TASK DIRECTIONS -
Each line of the data has to be retyped exactly as it is.

GIVEN INFORMATION -
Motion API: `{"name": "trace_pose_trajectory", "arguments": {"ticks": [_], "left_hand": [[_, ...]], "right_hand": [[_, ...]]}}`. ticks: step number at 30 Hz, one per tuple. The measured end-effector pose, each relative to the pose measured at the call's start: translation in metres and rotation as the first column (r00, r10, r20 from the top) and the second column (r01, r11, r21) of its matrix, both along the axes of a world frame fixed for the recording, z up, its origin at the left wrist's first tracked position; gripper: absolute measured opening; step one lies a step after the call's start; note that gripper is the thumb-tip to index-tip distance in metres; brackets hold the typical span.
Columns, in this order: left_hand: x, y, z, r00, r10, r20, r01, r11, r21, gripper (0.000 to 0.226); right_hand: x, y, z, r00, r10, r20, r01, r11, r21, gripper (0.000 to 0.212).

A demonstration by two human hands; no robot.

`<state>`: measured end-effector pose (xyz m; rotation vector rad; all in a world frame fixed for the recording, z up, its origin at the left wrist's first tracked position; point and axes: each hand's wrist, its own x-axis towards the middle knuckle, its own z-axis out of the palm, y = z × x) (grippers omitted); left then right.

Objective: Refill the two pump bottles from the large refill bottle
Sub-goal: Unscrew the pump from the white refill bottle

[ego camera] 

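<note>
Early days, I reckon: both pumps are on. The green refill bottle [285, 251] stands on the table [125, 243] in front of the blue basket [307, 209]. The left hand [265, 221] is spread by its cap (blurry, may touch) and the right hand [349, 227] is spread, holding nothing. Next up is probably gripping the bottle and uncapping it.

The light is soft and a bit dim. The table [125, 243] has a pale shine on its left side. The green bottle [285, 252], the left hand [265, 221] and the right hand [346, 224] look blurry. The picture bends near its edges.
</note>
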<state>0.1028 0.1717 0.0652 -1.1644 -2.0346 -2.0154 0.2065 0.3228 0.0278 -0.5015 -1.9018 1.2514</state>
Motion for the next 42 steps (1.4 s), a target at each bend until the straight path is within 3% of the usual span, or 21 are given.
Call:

COMPLETED TASK -
Motion API: `{"name": "trace_pose_trajectory", "arguments": {"ticks": [_], "left_hand": [[_, ...]], "right_hand": [[_, ...]]}}`. ticks: step number at 30 Hz, one per tuple. The measured end-effector pose, each relative to the pose measured at the call's start: translation in metres and rotation as the first column (r00, r10, r20 from the top) and the second column (r01, r11, r21) of its matrix, both along the axes of a world frame fixed for the recording, z up, its origin at the left wrist's first tracked position; gripper: absolute measured opening; step one lies a step after the call's start; note that gripper is the thumb-tip to index-tip distance in metres; brackets hold the typical span.
Columns, in this order: left_hand: x, y, z, r00, r10, r20, r01, r11, r21, gripper (0.000 to 0.226); right_hand: x, y, z, r00, r10, r20, r01, r11, r21, gripper (0.000 to 0.212).

A demonstration by two human hands; no robot.

`<state>`: measured end-effector pose (xyz m; rotation vector rad; all in a world frame fixed for the recording, z up, its origin at the left wrist's first tracked position; point and axes: each hand's wrist, its own x-axis towards the middle knuckle, its own z-axis out of the palm, y = z × x) (grippers omitted); left then right.

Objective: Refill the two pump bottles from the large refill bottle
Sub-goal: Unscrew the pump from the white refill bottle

[ego camera] 

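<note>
Early days, I reckon: both pumps are on. The green refill bottle [285, 251] stands on the table [125, 243] in front of the blue basket [307, 209]. The left hand [265, 221] is spread by its cap (blurry, may touch) and the right hand [349, 227] is spread, holding nothing. Next up is probably gripping the bottle and uncapping it.

The light is soft and a bit dim. The table [125, 243] has a pale shine on its left side. The green bottle [285, 252], the left hand [265, 221] and the right hand [346, 224] look blurry. The picture bends near its edges.
</note>
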<state>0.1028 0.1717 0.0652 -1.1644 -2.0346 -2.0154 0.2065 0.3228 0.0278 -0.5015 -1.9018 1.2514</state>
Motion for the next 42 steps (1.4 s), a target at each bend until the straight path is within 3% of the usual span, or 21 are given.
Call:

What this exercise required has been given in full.